Exercises in Frugality, Part 2

Hot Chocolate Mixes

Living here in chilly Wisconsin, we love our hot chocolate. I usually buy big boxes of hot chocolate mix at Sam’s Club, but decided to try to save a few dollars by making my own. Since I have a food processor, this isn’t hard to do.

There are many hot chocolate mix recipes online. Here’s the one I found, with ingredient costs in parentheses (all ingredients purchased at Aldi):

Hot Chocolate Mix

4 cups dry milk ($1.87)

1 1/2 cups sugar ($.26)

1 cup powdered coffee creamer ($.26)

¾ cup cocoa powder ($.50)

½ package instant vanilla pudding ($.25)

Blend ingredients together in a food processor. Use 1/3 cup mix in a mug of hot water.

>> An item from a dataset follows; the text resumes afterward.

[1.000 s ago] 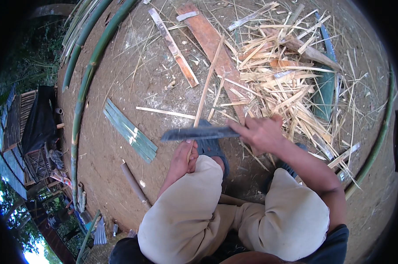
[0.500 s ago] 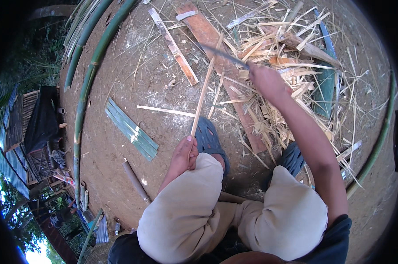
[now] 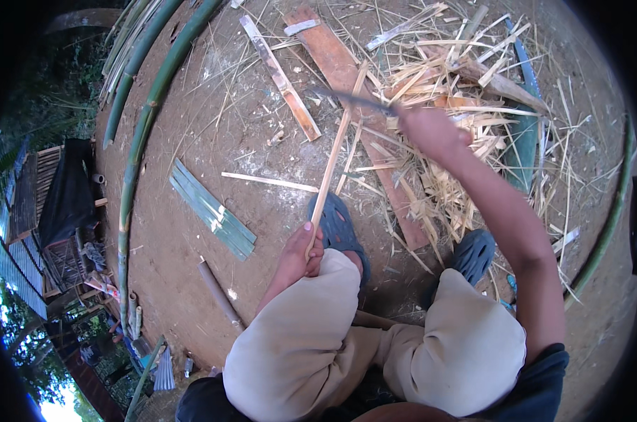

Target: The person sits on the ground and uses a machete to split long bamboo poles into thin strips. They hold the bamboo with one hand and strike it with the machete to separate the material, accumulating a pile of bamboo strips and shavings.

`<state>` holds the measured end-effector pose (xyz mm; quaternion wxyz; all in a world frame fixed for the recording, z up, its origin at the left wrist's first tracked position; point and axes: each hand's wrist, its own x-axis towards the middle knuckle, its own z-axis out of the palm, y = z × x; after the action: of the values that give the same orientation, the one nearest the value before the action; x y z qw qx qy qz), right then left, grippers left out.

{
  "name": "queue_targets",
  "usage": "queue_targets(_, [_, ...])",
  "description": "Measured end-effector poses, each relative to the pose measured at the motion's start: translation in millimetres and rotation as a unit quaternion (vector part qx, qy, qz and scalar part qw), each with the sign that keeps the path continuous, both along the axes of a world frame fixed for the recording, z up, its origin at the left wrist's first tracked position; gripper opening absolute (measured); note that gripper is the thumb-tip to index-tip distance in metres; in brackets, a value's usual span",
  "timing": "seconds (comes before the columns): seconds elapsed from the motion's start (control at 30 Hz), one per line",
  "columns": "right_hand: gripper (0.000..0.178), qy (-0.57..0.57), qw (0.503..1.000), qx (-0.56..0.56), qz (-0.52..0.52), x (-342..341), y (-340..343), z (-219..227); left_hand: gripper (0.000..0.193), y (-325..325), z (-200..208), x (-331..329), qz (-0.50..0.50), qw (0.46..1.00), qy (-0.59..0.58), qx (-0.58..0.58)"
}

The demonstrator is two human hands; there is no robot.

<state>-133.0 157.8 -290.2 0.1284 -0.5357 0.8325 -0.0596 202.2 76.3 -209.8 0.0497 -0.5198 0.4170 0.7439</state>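
Left hand (image 3: 301, 253): fingers and thumb wrapped round the near end of a long pale strip (image 3: 330, 163), pinching it just beside the left knee (image 3: 297, 316). Strip slants away from the hand, in view passing over the toe of the left clog (image 3: 336, 225); its far end overlaps the reddish plank (image 3: 332, 56).

Right hand (image 3: 434, 133): fist closed round the grip end of a knife (image 3: 361, 100), arm stretched out well forward. Blade points left, crossing the strip near its far end. Blade is blurred, so can't tell if it's touching or just above.

Ground (image 3: 178, 271) carries the rest. Far edge: reddish plank, running diagonally back toward the right clog (image 3: 472, 257), with a narrow board (image 3: 280, 77) on its left. Far right corner: big heap of split pieces and shavings (image 3: 438, 172), overlapping the plank's right side, thick wood piece (image 3: 505, 88) in it, green panel (image 3: 521, 151) beside it. Left of the left hand: flat green slats (image 3: 213, 209) side by side; nearer the body, a brown stick (image 3: 220, 292). Short thin strip (image 3: 269, 181) lies between slats and left clog. Left edge: long green bamboo pole (image 3: 149, 105), curved by the lens. Right edge: another green pole (image 3: 607, 235).
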Motion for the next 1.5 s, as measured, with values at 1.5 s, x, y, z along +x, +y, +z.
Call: queue_targets(1.5, [0.034, -0.077, 0.996, 0.019, -0.031, 6, 29, -20, 0.032, 7, 11, -20, 0.033, 0.991, 0.002, 0.133])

A mug of this hot chocolate tastes fine. The instant pudding prevents the mix from sinking to the bottom of the mug. So what’s the problem?

The cost! It works out to 14 cents a serving. A box of 60 envelopes of Swiss Miss mix from Sam’s Club is $5.38 for 60 envelopes, or 9 cents a serving. Bummer. I didn’t work out the price ahead of time because I figured homemade would be cheaper.

However, all is not lost. Our son loves a brand of peppermint hot chocolate mix that is a bit expensive. Adding ½ t. of peppermint extract to this mix recipe makes the hot chocolate he loves at far less than its usual cost of 28 cents per serving.